Passive Design

Designing the building and the spaces within it to benefit from natural light, ventilation and even temperatures.

Passive Design

Good passive design is a critical element in sustainable, low carbon buildings.

It responds to local climate and site conditions to maximise building users’ comfort and health while minimising energy use.

It achieves this by using free, renewable sources of energy such as sun and wind to provide household heating, cooling, ventilation and lighting, thereby reducing or removing the need for mechanical heating or cooling. Using passive design can reduce temperature fluctuations, improve indoor air quality and make a home drier and more enjoyable to live in.

It can also reduce energy use and environmental impacts such as greenhouse gas emissions. For most parts of New Zealand, well integrated passive solar home design results in comfortable internal temperatures of between 18°C and 25°C with minimal (or no) costs year round.

While there are limited statistics on resale benefits of these houses in New Zealand, there is strong evidence internationally that better-performing homes sell for a premium price and often sell faster. Many overseas studies that show that homes with green labels – a rough proxy for better-performing homes – sell for a premium of around 4–10%.

Interest in passive design has grown, particularly in the last decade or so, as part of a movement towards more comfortable and resource-efficient buildings.

There are big benefits to be gained. BRANZ examined 210 randomly-selected new detached houses that met Building Code minimum requirements but did not take advantage of passive solar design. Using modelling, BRANZ found that the average house required two to three times the amount of heating energy to maintain comfortable conditions compared to a house of similar price that incorporated passive solar design.
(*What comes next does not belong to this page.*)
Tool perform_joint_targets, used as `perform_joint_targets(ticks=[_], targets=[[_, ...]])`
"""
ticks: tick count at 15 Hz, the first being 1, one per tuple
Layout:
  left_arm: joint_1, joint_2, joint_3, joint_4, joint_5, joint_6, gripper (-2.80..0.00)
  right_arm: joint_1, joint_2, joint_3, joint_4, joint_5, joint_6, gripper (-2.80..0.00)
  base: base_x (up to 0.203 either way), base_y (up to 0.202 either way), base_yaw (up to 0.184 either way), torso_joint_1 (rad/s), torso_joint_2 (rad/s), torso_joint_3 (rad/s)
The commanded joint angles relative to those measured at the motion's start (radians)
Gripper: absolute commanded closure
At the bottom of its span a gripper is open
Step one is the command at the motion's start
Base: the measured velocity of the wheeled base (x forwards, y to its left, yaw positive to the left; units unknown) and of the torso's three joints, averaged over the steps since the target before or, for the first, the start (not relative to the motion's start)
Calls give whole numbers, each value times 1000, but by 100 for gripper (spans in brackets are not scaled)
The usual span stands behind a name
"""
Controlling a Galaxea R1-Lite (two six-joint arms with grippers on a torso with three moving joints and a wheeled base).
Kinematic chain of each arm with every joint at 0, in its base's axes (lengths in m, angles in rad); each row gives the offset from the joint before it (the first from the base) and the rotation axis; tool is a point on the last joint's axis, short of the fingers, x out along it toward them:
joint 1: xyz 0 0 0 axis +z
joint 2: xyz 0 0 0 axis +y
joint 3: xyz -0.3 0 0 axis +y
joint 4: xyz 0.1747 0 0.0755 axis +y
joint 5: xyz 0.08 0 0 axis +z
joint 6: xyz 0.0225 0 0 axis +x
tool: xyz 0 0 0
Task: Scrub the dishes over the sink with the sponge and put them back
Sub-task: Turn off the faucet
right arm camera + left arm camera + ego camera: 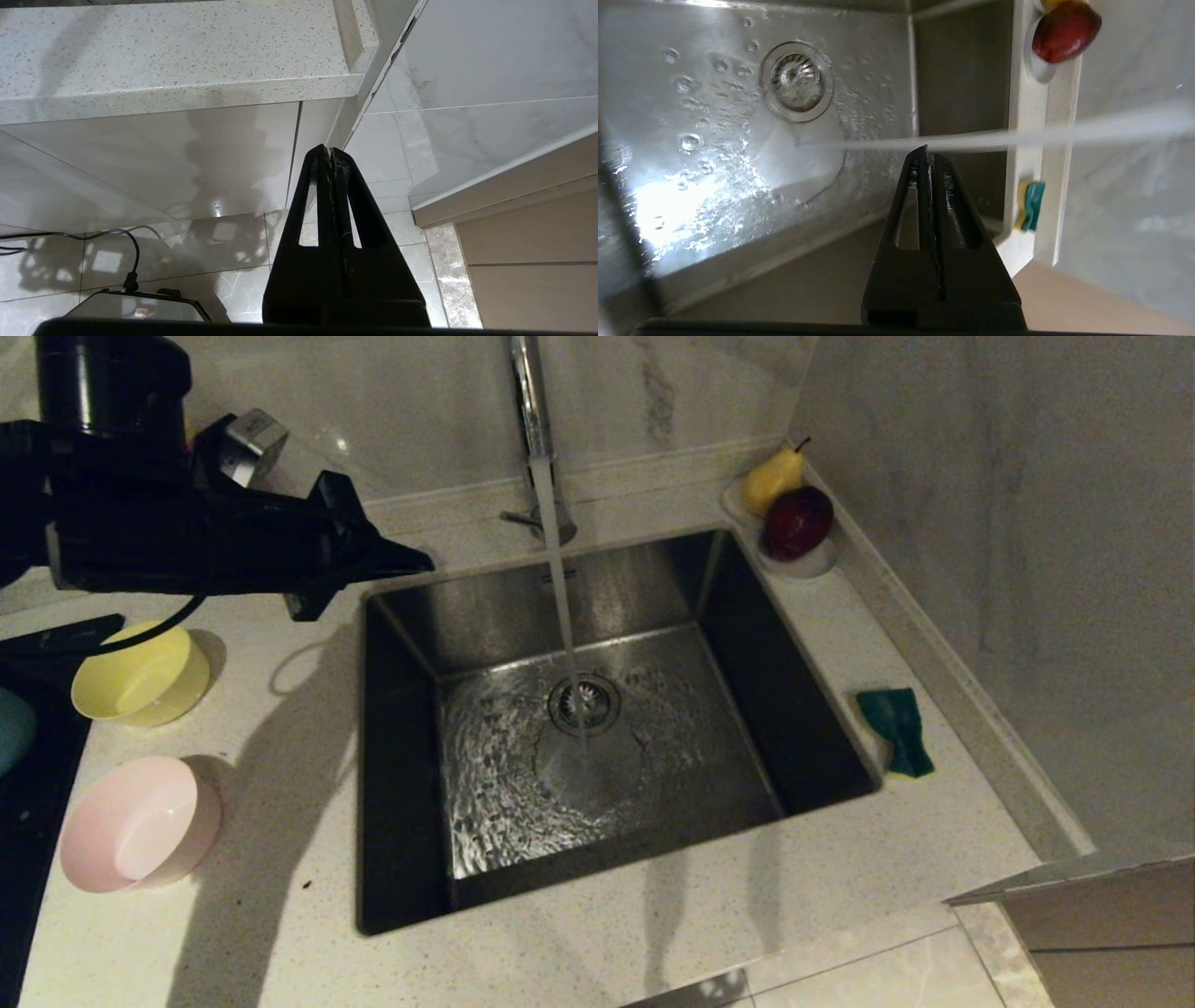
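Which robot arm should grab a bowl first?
Probably the left. The left gripper, shut and empty, hangs above the counter by the sink, on the side of the yellow bowl and pink bowl. The right gripper is down below the countertop.

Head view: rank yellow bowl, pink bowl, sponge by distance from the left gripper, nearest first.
From the left gripper, shut and empty over the sink's back left corner:
1. Yellow bowl, on the counter left of the sink, below the arm.
2. Pink bowl, same side, nearer the counter's front edge.
3. Sponge, across the sink on the right counter.
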Motion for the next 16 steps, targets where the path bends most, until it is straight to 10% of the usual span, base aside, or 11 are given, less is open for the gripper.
perform_joint_targets(ticks=[1, 16], targets=[[-11, 68, -11, -41, -2, -30, 0, 0, -1, 0, 0, 1, -2, 0, 0, 0, 0, 0, 0, 0], [-94, 163, -35, -139, -5, -88, 0, 0, -1, 0, 0, 1, -2, 0, 0, 0, 0, 0, 0, 0]])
Key features of passive design

The key elements of passive design are: building location and orientation on the site; building layout; window design; insulation (including window insulation); thermal mass; shading; and ventilation. Each of these elements works with others to achieve comfortable temperatures and good indoor air quality.

The first step is to achieve the right amount of solar access – enough to provide warmth during cooler months but prevent overheating in summer. This is done through a combination of location and orientation, room layout, window design and shading.

Insulation and thermal mass help to maintain even temperatures, while ventilation provides passive cooling as well as improving indoor air quality.

All of these elements work alongside each other and therefore should be considered holistically. For example, large windows that admit high levels of natural light might also result in excessive heat gain, especially if they cast light on an area of thermal mass. Similarly, opening windows that provide ventilation will also let in noise.

Alongside passive design features, designers should also consider other factors such as views, covenants and local authority restrictions, and building owners’ preferences.

Passive design in new and existing buildings

It costs little or nothing to incorporate passive design into a new building. The benefits are greatest when passive design principles are incorporated into the entire design and build process, from site selection onwards. Simulation tools can provide crucial help in assessing the impact of different design decisions and maximising the benefits of passive design.

Once a building is completed, some passive design feat/during later upgrades – for example, insulation can be improved, and it may be possible to alter room layout to improve orientation and solar access.

But it may be difficult to achieve the full benefits. For example, it will not be practical to turn a completed house around on the site to take better advantage of sun or cooling breezes.

Building size and passive design

The trend to larger houses in New Zealand is having a big impact on energy efficiency, University of Otago research published in 2017 has found.

Our homes have become significantly bigger over the last 50 years – from an average of around 112 m2 in 1976 to a peak of around 200 m2 in 2010 and even bigger in Auckland and some other areas. The increase largely cancelled out the energy efficiency gains from improved insulation requirements introduced since the 1970s. (The average new home has become smaller in recent years, perhaps reflecting the larger amount of infill housing in urban areas.)

With larger homes it is even more important to take full advantage of passive design and to specify better insulation than that which simply meets the minimum requirements.